# Neolamprologus leleupi tankmates



## bulldoghall (Jun 12, 2007)

Ok.. I have a pair of Neolamprologus leleupi that have been breeding like crazy in a 115 (5ft); with 11 fronts(3-6"), some small cats, and now one adult Neolamprologus leleupi. The parents of course have killed two other adult leleupi (in the past year) and are working on a third who is hiding in the plants.. I am going to remove the picked on leleupi and put it in a 20long by itself, however I also have to move my Fronts out of my 115 and into a 300 breeding colony by themselves.

What should I put (restock) in the 115 with the parents and the multi cats?? I know I have to keep the male leleupi busy so that he does not kill the female..What do you suggest? Maybe some mild but busy, Haps?? Dolphin maybe???


----------



## triscuit (May 6, 2005)

Stick with Tanganyika... you'll be fine!

But, you do need some rather hearty Tangs to handle breeding leleupi. I suggest that any fish you get be adults, and that they are given a fair chance by doing a major aquascaping change when they are introduced. If possible, remove the male leleupi for a day or two when the newbies come in so that he has a bit more of a challenge.
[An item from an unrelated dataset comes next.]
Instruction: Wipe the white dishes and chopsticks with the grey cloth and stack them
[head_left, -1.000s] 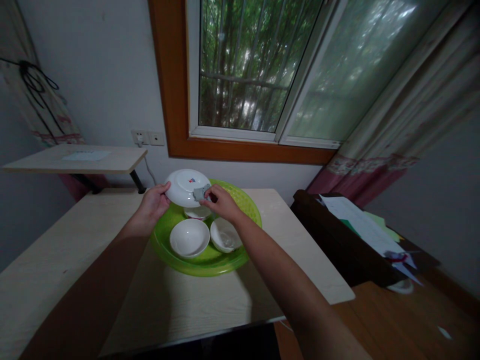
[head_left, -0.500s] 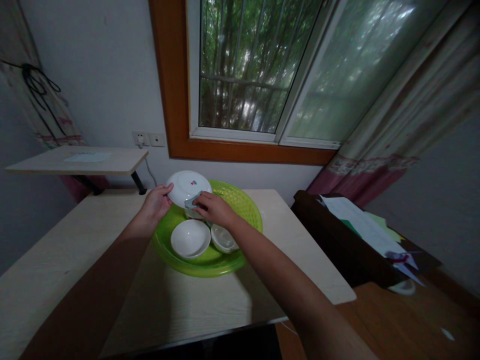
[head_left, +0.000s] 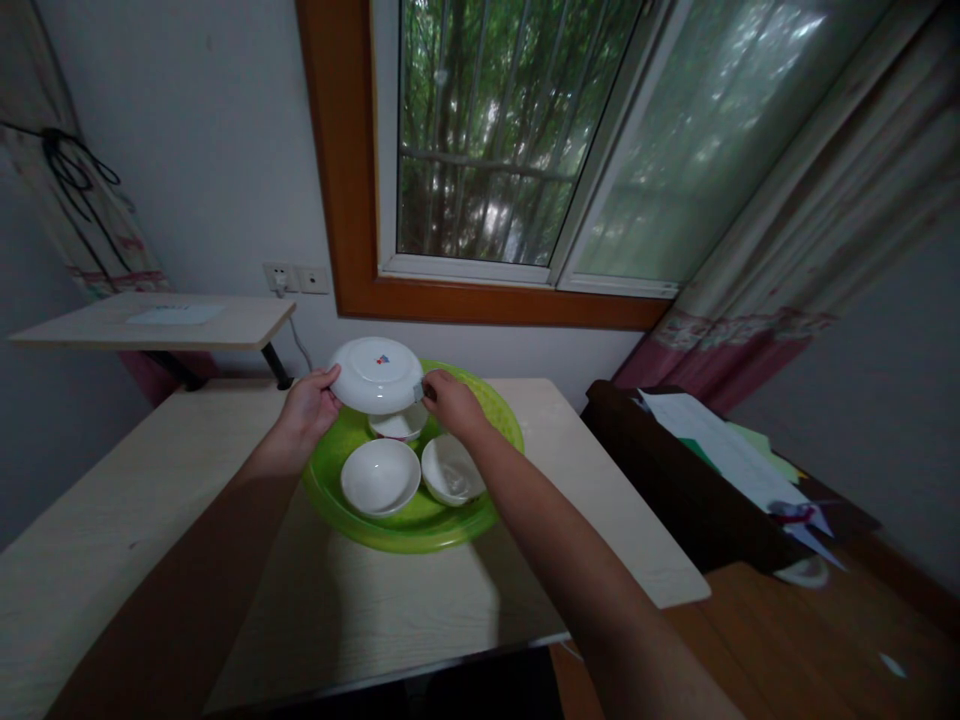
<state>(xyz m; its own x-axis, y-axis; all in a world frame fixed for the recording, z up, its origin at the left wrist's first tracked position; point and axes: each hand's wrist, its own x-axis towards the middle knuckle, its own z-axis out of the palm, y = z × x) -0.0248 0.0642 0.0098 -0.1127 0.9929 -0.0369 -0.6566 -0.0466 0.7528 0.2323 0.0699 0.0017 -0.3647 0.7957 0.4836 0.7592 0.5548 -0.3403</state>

First choices for good tank mates:

Jumbo cyprichromis. Get a school of 12-20 cyps

Julidochromis marlieri or regani. Get a breeding pair or start with 5 adults to get a pair

Altolamprologus spp. Get a breeding pair or start with 5 adults to get a pair

Eretmodus cyanostictus. Get 5 WC adults and pair them up. Beware dietary requirements

Young brichardi complex. It's a big enough tank to house these guys, and I doubt they'd overtake breeding leleupi

Avoid shellies, and ask someone else about the sandsifters (xenos, enants, etc) to see how they would do with breeding leleupi. I suspect that you could fit in 2 more breeding species into that tank...

HTH! :fish: :fish:


----------



## bulldoghall (Jun 12, 2007)

Should I pick one of the combinations that you picked; or several.. I was going to add alot of rock to the 115..


----------



## DJRansome (Oct 29, 2005)

At the end of his post, I think Triscuit says "two more" species.


----------



## bulldoghall (Jun 12, 2007)

I will start looking!!


----------



## DJRansome (Oct 29, 2005)

Triscuit, you meant the Leleupi's plus two more species from the list you provided right? For a total of 3 species?


----------



## triscuit (May 6, 2005)

Yep, in general, 2 more species could fit, but let's talk about that a bit more:

If you go with a brichardi complex (daffodil, mustax, marunguensis, etc) I suggest sticking with just them and the leleupi.

If you choose a school of cyps, then another rock dweller would be fine.

Fitting in three rock dwellers can be tricky, particularly if one of them is leleupi. So, if you pick julies and don't want cyps, then perhaps gobies would be a good third: they do not claim territory but are pugnacious enough to hold their own.


----------